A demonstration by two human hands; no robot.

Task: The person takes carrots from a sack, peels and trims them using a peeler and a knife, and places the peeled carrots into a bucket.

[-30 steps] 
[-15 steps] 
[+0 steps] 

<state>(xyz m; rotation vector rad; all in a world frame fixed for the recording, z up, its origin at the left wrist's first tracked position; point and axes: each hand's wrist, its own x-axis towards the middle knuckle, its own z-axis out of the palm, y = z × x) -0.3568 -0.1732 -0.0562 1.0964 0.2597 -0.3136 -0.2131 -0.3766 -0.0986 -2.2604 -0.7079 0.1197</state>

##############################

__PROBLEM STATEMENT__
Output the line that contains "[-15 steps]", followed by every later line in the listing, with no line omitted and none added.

__WRITTEN ANSWER__
[-15 steps] 
[+0 steps] 

<state>(xyz m; rotation vector rad; all in a world frame fixed for the recording, z up, its origin at the left wrist's first tracked position; point and axes: each hand's wrist, its own x-axis towards the middle knuckle, its own z-axis out of the palm, y = z × x) -0.3568 -0.1732 -0.0562 1.0964 0.2597 -0.3136 -0.2131 -0.3766 -0.0986 -2.2604 -0.7079 0.1197</state>

With that, the exercise is finished.